The government army attacked the Republicans in Munster by sea. A force which landed at Fenit on the north side of Tralee Bay went on to take Tralee town and over-run North Kerry. On July 21st the Provisional Government Army used artillery to attack the Republicans in Limerick, in a similar tactic to the attack on the Four Courts garrison. The Republicans burnt the remaining barracks and retreated out of the city after sustaining some casualties, which handed control of Limerick to the Provisional Government. The government now controlled the estuary of the River Shannon and could send boats to patrol around Munster.
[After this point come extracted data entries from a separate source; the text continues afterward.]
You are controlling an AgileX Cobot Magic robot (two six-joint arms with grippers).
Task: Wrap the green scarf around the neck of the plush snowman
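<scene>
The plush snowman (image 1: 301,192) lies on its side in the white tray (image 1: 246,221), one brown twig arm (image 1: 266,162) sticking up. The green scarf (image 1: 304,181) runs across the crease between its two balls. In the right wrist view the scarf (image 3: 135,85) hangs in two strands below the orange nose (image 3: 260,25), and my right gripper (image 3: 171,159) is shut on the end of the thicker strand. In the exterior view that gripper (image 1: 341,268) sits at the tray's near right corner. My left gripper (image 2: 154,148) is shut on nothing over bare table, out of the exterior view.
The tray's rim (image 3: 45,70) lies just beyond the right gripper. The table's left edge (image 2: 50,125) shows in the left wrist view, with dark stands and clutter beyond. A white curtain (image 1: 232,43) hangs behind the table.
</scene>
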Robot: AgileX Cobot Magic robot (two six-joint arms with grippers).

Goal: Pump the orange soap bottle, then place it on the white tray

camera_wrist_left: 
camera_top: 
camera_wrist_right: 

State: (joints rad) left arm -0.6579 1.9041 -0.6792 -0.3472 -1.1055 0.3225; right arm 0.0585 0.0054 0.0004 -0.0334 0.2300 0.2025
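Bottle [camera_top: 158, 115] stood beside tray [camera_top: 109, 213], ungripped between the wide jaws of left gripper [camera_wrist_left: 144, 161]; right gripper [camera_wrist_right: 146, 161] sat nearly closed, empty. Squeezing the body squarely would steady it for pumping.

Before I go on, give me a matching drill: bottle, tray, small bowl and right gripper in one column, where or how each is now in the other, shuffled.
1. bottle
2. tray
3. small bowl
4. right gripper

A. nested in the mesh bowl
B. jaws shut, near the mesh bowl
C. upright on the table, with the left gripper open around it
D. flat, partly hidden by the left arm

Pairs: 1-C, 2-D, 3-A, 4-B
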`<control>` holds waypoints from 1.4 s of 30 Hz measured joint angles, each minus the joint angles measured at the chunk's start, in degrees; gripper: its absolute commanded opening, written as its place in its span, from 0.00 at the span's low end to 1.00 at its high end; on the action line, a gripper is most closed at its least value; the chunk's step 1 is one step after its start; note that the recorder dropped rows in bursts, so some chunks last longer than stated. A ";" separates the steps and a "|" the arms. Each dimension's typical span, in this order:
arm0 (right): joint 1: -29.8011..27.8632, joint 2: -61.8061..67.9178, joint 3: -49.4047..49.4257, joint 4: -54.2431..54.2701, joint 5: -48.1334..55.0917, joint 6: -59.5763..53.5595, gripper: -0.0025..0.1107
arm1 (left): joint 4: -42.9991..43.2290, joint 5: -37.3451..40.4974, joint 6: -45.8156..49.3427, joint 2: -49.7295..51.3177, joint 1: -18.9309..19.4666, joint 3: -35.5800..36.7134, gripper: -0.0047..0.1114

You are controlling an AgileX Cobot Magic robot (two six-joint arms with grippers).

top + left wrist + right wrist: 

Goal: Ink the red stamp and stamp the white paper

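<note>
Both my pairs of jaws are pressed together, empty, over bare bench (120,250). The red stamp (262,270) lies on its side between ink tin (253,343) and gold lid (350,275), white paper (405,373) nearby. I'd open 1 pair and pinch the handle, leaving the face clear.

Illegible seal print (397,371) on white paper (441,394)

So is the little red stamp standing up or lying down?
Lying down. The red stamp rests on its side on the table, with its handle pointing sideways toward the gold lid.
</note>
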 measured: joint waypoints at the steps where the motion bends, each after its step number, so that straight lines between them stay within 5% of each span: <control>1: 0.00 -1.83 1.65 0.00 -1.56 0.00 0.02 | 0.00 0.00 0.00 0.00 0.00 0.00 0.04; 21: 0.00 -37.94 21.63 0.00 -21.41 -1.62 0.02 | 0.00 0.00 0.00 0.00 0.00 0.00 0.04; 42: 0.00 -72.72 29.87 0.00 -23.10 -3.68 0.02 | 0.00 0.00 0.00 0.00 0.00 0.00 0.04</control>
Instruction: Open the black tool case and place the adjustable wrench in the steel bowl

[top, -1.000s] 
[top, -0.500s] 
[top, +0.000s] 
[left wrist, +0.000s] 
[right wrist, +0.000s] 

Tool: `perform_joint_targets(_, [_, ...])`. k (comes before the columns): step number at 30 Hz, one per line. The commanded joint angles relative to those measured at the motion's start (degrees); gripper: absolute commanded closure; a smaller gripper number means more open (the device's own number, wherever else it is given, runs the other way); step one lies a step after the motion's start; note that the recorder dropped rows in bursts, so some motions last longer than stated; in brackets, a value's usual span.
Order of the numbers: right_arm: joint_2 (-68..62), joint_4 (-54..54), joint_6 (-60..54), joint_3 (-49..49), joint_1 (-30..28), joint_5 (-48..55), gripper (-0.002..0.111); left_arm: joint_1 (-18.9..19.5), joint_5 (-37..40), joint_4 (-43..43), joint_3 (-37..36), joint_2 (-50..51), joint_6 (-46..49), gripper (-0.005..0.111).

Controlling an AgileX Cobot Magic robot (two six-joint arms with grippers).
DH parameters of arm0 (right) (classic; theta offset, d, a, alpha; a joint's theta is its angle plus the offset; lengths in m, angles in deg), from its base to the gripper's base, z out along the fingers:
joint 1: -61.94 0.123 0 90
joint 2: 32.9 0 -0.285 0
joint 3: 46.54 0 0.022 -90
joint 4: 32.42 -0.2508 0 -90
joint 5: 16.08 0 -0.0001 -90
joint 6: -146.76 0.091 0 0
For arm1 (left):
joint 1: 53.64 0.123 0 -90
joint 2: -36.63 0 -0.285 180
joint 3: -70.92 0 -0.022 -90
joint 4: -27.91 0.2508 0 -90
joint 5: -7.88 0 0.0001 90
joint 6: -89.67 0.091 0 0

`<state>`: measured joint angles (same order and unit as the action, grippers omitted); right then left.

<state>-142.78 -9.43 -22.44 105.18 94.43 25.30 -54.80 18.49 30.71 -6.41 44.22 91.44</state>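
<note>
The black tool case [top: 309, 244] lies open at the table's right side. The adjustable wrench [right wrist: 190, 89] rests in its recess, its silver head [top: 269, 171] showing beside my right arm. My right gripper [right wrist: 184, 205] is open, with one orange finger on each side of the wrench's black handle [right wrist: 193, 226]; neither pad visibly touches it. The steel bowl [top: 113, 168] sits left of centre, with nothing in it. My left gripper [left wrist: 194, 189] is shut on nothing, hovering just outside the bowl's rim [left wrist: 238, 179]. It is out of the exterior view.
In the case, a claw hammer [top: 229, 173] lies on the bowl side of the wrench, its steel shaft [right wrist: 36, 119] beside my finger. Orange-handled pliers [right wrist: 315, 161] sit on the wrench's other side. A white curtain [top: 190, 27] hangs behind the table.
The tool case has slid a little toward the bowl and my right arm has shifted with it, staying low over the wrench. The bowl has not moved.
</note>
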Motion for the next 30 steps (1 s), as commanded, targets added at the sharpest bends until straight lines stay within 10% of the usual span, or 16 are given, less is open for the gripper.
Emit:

Republican units in Clare and the midlands were henceforth cut off from their Munster colleagues.16 The fiercest fighting of the whole war then occurred in east county Limerick, where the Republicans initially defeated the government troops. But reinforcements from land and sea in early August eventually gave the Provisional Government an overwhelming numerical advantage and the Republicans were forced to retreat back towards Cork and Kerry. In late July Waterford City was taken by the government, effectively ending the Republican war in that area. The Free Staters also landed at Passage West in Cork Harbour and a combined sea and land attack ensured that the city was quickly evacuated, the Irregulars forced to retreat westwards. Many Republicans gave up the fight at this time and returned to their homes. By the end of August 1922, most of the major cities and towns were in the hands of the National Army. The Irregulars could clearly not hope to win the war, yet the fighting dragged on well into 1923. Ambushes, assassinations, reprisals, booby traps on roads and the torturing of prisoners were to follow.